Task inputs:
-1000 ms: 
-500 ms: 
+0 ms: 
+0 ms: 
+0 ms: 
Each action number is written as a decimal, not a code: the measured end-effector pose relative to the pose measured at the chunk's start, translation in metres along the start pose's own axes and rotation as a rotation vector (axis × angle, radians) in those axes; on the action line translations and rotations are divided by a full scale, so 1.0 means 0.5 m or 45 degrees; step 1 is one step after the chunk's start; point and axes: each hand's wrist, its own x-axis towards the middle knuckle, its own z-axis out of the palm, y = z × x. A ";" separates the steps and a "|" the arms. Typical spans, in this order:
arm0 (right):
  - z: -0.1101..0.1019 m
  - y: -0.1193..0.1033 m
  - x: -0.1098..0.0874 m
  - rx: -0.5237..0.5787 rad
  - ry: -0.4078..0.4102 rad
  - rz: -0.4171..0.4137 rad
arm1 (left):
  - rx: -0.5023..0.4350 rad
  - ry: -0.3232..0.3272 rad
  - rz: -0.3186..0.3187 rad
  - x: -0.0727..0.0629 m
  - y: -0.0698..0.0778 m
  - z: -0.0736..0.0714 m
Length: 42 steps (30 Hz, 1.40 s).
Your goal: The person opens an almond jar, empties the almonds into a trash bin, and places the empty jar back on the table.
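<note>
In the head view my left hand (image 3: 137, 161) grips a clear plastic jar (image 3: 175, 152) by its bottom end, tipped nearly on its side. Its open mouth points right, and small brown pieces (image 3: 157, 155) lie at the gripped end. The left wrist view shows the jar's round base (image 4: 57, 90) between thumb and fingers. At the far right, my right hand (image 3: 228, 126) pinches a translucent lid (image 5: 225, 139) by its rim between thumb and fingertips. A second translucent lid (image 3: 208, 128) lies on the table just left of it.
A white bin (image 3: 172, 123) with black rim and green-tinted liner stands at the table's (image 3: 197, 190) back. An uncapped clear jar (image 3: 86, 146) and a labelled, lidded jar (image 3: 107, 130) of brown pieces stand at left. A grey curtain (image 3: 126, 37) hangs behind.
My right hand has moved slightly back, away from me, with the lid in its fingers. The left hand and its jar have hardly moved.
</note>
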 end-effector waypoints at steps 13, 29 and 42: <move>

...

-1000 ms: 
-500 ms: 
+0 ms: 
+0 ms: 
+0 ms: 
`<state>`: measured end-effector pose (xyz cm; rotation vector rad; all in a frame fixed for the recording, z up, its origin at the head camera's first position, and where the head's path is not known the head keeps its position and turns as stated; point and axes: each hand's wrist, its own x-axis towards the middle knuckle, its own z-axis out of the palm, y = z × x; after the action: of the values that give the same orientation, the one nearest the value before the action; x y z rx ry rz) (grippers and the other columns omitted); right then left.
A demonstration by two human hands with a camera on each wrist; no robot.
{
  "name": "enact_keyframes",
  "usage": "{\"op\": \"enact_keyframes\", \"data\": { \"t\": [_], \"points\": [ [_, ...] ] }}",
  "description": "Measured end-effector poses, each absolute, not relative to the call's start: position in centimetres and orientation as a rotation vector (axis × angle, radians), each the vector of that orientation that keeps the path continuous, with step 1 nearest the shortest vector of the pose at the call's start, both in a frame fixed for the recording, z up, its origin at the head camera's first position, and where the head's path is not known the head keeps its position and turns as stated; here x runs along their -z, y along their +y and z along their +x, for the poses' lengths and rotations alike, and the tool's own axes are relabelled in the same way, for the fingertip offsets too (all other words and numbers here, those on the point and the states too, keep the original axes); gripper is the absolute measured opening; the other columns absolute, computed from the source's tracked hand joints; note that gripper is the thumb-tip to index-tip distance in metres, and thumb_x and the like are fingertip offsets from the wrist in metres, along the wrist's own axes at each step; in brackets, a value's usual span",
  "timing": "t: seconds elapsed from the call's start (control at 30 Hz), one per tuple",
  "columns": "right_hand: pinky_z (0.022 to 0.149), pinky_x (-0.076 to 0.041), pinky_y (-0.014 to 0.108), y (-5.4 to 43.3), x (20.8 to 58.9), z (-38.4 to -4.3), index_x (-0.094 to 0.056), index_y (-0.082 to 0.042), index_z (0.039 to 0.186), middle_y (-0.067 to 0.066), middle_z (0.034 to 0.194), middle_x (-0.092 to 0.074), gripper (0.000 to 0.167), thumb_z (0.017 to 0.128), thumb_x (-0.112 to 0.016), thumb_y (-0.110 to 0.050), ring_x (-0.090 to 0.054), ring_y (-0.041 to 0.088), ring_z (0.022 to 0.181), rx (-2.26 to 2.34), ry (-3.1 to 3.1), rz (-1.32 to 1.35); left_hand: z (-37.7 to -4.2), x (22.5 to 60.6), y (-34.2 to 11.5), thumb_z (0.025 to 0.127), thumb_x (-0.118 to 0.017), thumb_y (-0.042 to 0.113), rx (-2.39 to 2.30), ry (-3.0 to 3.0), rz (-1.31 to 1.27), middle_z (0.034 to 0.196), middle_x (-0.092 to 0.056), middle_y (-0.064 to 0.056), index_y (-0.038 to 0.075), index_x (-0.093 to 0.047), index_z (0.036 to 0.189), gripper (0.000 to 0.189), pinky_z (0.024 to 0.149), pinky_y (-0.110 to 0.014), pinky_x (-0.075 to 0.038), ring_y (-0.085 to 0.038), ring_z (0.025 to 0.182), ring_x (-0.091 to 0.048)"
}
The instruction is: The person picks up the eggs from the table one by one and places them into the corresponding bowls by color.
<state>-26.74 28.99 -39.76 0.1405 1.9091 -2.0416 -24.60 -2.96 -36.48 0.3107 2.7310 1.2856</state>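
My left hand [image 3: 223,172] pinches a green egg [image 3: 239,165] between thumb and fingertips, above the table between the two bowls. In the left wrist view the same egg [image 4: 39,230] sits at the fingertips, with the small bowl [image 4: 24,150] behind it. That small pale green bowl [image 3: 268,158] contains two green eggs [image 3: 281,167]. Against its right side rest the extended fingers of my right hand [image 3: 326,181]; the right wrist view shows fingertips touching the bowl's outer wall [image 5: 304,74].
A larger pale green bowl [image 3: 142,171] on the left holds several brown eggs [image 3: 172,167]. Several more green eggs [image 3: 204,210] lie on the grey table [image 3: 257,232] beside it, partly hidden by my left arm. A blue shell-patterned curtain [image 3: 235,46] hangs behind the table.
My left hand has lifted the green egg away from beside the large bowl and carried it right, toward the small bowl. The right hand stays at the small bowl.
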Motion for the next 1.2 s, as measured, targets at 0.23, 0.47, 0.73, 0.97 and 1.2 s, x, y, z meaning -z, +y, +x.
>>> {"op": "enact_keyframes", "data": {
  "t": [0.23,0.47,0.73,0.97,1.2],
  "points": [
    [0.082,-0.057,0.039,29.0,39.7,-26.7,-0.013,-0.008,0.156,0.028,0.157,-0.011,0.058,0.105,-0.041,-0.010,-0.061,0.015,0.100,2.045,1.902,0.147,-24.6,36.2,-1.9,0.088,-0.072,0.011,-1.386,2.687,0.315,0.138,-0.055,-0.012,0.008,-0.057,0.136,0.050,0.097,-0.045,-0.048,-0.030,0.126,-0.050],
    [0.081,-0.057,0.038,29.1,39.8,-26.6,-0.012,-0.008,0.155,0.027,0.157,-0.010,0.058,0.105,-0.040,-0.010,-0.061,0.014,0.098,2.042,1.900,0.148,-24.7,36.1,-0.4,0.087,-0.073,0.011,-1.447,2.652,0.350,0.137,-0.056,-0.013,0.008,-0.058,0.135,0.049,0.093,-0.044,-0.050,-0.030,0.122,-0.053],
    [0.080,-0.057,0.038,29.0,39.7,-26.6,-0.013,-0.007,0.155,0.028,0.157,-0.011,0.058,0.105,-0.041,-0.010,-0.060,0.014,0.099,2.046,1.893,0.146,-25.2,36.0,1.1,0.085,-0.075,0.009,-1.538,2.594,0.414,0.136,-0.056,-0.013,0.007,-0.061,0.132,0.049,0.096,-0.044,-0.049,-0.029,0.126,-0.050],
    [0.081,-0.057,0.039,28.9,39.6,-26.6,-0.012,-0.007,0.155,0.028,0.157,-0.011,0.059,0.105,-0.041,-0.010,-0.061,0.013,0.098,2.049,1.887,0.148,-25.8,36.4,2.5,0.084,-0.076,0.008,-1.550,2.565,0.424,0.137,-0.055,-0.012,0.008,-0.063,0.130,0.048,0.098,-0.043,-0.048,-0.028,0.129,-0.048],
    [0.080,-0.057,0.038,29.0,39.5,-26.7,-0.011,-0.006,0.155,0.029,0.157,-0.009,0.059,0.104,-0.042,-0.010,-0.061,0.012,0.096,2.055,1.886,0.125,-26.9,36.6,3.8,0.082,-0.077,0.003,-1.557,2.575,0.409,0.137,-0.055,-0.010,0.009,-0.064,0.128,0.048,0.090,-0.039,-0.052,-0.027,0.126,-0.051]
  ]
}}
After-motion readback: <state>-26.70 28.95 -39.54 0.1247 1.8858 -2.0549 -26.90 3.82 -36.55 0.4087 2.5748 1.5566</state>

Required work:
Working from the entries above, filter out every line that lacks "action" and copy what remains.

Solution for this task:
Each action number is written as a decimal, not a code: the measured end-effector pose relative to the pose measured at the chunk's start, translation in metres along the start pose's own axes and rotation as a rotation vector (axis × angle, radians) in those axes; on the action line translations and rotations are divided by a full scale, so 1.0 means 0.5 m or 45 degrees; step 1 is one step after the chunk's start; point and axes: each hand's wrist, its own x-axis towards the middle knuckle, its own z-axis out of the palm, y = z × x. A ";" separates the steps and a "|" the arms. Typical spans, in this order:
`<state>`: measured end-effector pose (xyz cm; rotation vector rad; all in a frame fixed for the recording, z up, its origin at the head camera's first position, and where the head's path is not known the head keeps its position and turns as stated; point and axes: each hand's wrist, its own x-axis towards the middle knuckle, its own z-axis out of the palm, y = z × x; after the action: of the values that give the same orientation, the one nearest the value before the action; x y z rx ry rz) (grippers and the other columns omitted); right then left.

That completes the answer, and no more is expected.